Segundo o site jurídico Conjur, a magistrada escreveu na decisão: “Restou demonstrado que o trabalhador se coloca a disposição para trabalhar no dia que escolher trabalhar, iniciando e terminando a jornada no momento que decidir, escolhendo a entrega que quer fazer e escolhendo para qual aplicativo vai fazer, uma vez que pode se colocar à disposição, ao mesmo tempo, para quantos aplicativos desejar”.
O IFood afirmou que o modelo “é totalmente transparente e está de acordo com as leis vigentes”.
Segundo Ludmila Costhek Abílio, pesquisadora do Centro de Estudos Sindicais e de Economia do Trabalho da Unicamp, o modelo OL é uma atualização do mercado de motoboys que existia antes da chegada dos aplicativos. “Até 2014, havia o chamado motoboy esporádico, que tinha uma remuneração fixa e menor, mas também recebia por cada serviço prestado. E havia o contratado, que era registrado pela CLT na terceirizada, mas atuava de maneira fixa em outra empresa. O que temos hoje com o OL é uma novidade: há a figura do trabalhador fixo, mas que não tem direitos nem nenhuma remuneração fixa garantida.”
Não é possível afirmar com certeza quanto ganha em média um entregador OL. Oficialmente, o IFood nunca afirmou que trabalhadores desse modelo recebem mais ou menos pedidos do que os atuam na “nuvem”.
Porém, alguns entregadores afirmam que no sistema terceirizado conseguem ter uma renda maior. Nesse sentido, há diversos vídeos no YouTube com relatos de aumento de renda. Um deles foi feito Jeff Fernandes, de 23 anos, que faz entregas no Recife e tem uma canal de vídeos onde conta sua rotina.
“Quando eu era ‘nuvem’, precisava trabalhar 12 ou 13 horas para ganhar R$ 80 por dia.
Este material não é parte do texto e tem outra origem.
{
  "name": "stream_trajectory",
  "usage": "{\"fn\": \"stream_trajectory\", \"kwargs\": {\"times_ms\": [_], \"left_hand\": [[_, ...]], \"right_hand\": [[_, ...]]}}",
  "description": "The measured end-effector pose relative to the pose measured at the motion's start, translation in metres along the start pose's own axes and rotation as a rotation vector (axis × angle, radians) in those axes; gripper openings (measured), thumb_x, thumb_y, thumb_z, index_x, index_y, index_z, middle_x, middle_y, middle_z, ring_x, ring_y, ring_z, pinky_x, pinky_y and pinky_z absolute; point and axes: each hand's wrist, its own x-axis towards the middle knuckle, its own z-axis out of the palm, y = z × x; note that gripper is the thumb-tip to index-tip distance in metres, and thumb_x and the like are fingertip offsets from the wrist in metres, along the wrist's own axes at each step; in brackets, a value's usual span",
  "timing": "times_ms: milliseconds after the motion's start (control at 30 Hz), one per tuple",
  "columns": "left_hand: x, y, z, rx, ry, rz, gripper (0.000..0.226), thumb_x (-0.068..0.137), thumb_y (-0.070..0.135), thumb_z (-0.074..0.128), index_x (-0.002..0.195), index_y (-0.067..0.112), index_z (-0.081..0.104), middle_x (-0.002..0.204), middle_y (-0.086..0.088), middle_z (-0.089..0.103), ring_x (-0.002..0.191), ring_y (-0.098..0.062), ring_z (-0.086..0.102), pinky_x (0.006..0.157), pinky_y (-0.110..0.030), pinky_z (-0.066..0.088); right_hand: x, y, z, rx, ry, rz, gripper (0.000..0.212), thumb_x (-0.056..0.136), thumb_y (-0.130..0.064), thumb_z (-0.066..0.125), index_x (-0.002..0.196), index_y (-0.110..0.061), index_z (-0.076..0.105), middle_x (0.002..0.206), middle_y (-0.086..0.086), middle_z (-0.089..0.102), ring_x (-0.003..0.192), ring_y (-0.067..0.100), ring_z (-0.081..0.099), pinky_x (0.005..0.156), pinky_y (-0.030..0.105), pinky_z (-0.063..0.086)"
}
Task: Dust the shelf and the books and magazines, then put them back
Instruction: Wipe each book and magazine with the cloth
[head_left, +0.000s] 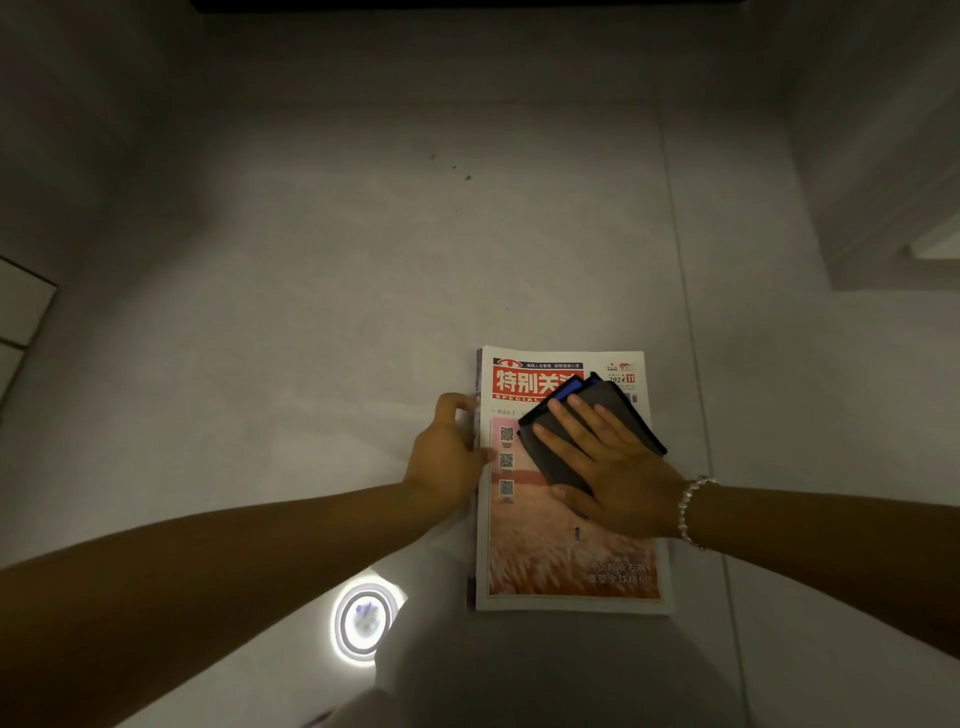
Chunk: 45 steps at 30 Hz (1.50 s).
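A magazine (571, 561) with a red title block and an orange field picture lies flat on the grey floor, on top of a small stack. My right hand (608, 462) lies flat, fingers straight, pressing a dark folded cloth (618, 402) with a blue edge onto the cover's upper half. My left hand (447, 447) grips the stack's left edge near the spine, fingers curled round it.
Grey tiled floor (311, 312) all round, with a ceiling lamp's reflection (363, 621) near my left forearm. A white cabinet edge (21, 306) shows at far left and a white wall corner (883, 234) at upper right. A few dark specks (467, 177) lie farther out.
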Motion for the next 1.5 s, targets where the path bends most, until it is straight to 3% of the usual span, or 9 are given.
{"fn": "stream_trajectory", "kwargs": {"times_ms": [200, 400, 534, 601, 901, 1001, 1201, 1401, 1501], "left_hand": [[-0.001, -0.002, 0.004, -0.120, 0.055, -0.055, 0.026, 0.091, 0.007, 0.060, 0.111, 0.018, 0.047, 0.116, -0.007, 0.063, 0.095, -0.018, 0.062, 0.081, -0.038, 0.054], [0.003, 0.007, 0.005, -0.366, 0.101, -0.248, 0.022, 0.087, 0.006, 0.065, 0.108, 0.007, 0.058, 0.105, -0.008, 0.066, 0.075, -0.017, 0.064, 0.053, -0.024, 0.056], [0.007, 0.009, 0.001, -0.224, 0.085, -0.245, 0.006, 0.087, 0.010, 0.067, 0.085, 0.010, 0.061, 0.107, -0.012, 0.068, 0.093, -0.029, 0.067, 0.086, -0.044, 0.056], [0.009, 0.011, -0.002, -0.170, 0.074, -0.230, 0.007, 0.086, 0.011, 0.068, 0.084, 0.009, 0.061, 0.108, -0.012, 0.068, 0.096, -0.030, 0.067, 0.088, -0.044, 0.055], [0.009, 0.008, -0.002, -0.052, -0.155, -0.319, 0.032, 0.087, 0.006, 0.064, 0.119, 0.006, 0.062, 0.115, -0.012, 0.066, 0.089, -0.025, 0.068, 0.067, -0.031, 0.057], [0.012, 0.009, -0.006, -0.049, -0.191, -0.309, 0.030, 0.086, 0.006, 0.066, 0.116, 0.003, 0.063, 0.112, -0.012, 0.067, 0.079, -0.020, 0.065, 0.055, -0.023, 0.055], [0.016, 0.002, -0.011, -0.091, -0.220, -0.266, 0.024, 0.085, 0.001, 0.066, 0.108, -0.002, 0.065, 0.091, -0.007, 0.067, 0.070, -0.018, 0.067, 0.055, -0.023, 0.056], [0.018, -0.005, -0.014, -0.175, -0.226, -0.257, 0.019, 0.083, -0.003, 0.066, 0.102, -0.007, 0.065, 0.088, -0.016, 0.070, 0.069, -0.021, 0.069, 0.061, -0.030, 0.060], [0.016, -0.005, -0.013, -0.158, -0.236, -0.248, 0.017, 0.085, -0.002, 0.065, 0.102, -0.002, 0.066, 0.084, -0.009, 0.070, 0.067, -0.017, 0.069, 0.057, -0.025, 0.059]], "right_hand": [[0.001, 0.001, 0.002, -0.015, 0.009, -0.004, 0.066, 0.097, -0.058, 0.016, 0.148, -0.017, 0.024, 0.153, 0.014, 0.025, 0.141, 0.033, 0.021, 0.115, 0.040, 0.003], [0.002, 0.000, 0.000, -0.025, 0.000, 0.001, 0.066, 0.097, -0.057, 0.013, 0.147, -0.016, 0.027, 0.150, 0.015, 0.031, 0.138, 0.033, 0.026, 0.113, 0.041, 0.006], [0.002, 0.001, 0.000, -0.029, -0.015, -0.012, 0.066, 0.097, -0.057, 0.014, 0.148, -0.016, 0.025, 0.151, 0.015, 0.029, 0.141, 0.033, 0.022, 0.114, 0.041, 0.005], [0.002, 0.001, 0.001, -0.028, -0.024, -0.008, 0.066, 0.097, -0.058, 0.015, 0.148, -0.016, 0.024, 0.152, 0.014, 0.027, 0.141, 0.031, 0.018, 0.115, 0.040, 0.001], [0.001, 0.002, 0.000, -0.004, -0.007, -0.015, 0.063, 0.097, -0.057, 0.016, 0.148, -0.020, 0.023, 0.153, 0.010, 0.025, 0.141, 0.029, 0.021, 0.117, 0.043, 0.010], [0.010, 0.005, -0.004, 0.056, -0.032, 0.057, 0.065, 0.096, -0.058, 0.015, 0.149, -0.020, 0.020, 0.155, 0.008, 0.018, 0.143, 0.027, 0.016, 0.118, 0.043, 0.011], [0.052, -0.007, -0.016, 0.106, -0.094, 0.249, 0.068, 0.091, -0.058, 0.003, 0.148, -0.025, -0.012, 0.156, 0.001, -0.019, 0.138, 0.018, -0.027, 0.108, 0.031, -0.024], [0.079, -0.020, -0.031, 0.039, -0.174, -0.023, 0.060, 0.101, -0.045, 0.018, 0.147, -0.028, -0.016, 0.155, -0.004, -0.020, 0.143, 0.021, -0.021, 0.112, 0.034, -0.018], [0.082, 0.000, -0.035, 0.030, -0.180, 0.031, 0.058, 0.101, -0.047, 0.016, 0.148, -0.031, -0.013, 0.157, -0.004, -0.017, 0.144, 0.020, -0.017, 0.112, 0.033, -0.017]]}}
Hoje, como entregador OL, ganho R$ 100 em pouco mais de sete horas diárias. Hoje consigo ganhar entre R$ 2.800 e R$ 3.100 por mês, bem mais do que eu recebia na ‘nuvem'”, diz.
Por outro lado, segundo Jeff, não dá para creditar seu aumento de renda apenas ao modelo que utiliza. Nessa conta, entra também sua pontuação alta no app — uma média de avaliações feitas por clientes, entre outros fatores. “Meu score é alto e isso tem influência nas corridas que eu recebo”, diz.
Já Hannah Jacomme Gouvêa, de 31 anos, conta nunca ter ganhado mais de R$ 840 por quinzena. Para ela, que atuou três meses como OL, o trabalho no modelo “não vale a pena, pois os gastos e riscos são muitos” — e o número de corridas depende muito de sua pontuação no app, diz. Por meio de mensagens de WhatsApp, a entregadora fez um desabafo sobre sua rotina estressante de trabalho:
“Somos nós que custeados tudo: pneu furado, gasolina, capacete, comida e até a mochila. Se quebra a alça da mochila ou o isopor, nós que pagamos. O app não tem filtro e manda a gente buscar compras dignas de quem tem carro, e eu não estou exagerando. Já fui buscar compra que tinha balde, vassoura, sabão em pó, galão grande de amaciante e cândida, frango, farinha de trigo, tudo isso para eu levar na bag. E, sim, me lembro dessa compra, porque foi um dos dias mais estressantes: fiquei no mercado mais de uma hora, esperando o app mandar outro entregador pra me ajudar. Depois desse tempo todo, o suporte disse que não tinha conseguido nenhum e que era para eu levar apenas o que pudesse. Chegando no cliente, tive que explicar toda essa ladainha. E isso para nada, porque ele ficou bravo comigo do mesmo jeito. E com certeza me avaliou mal no app, e isso faz o quê? Baixa a pontuação.”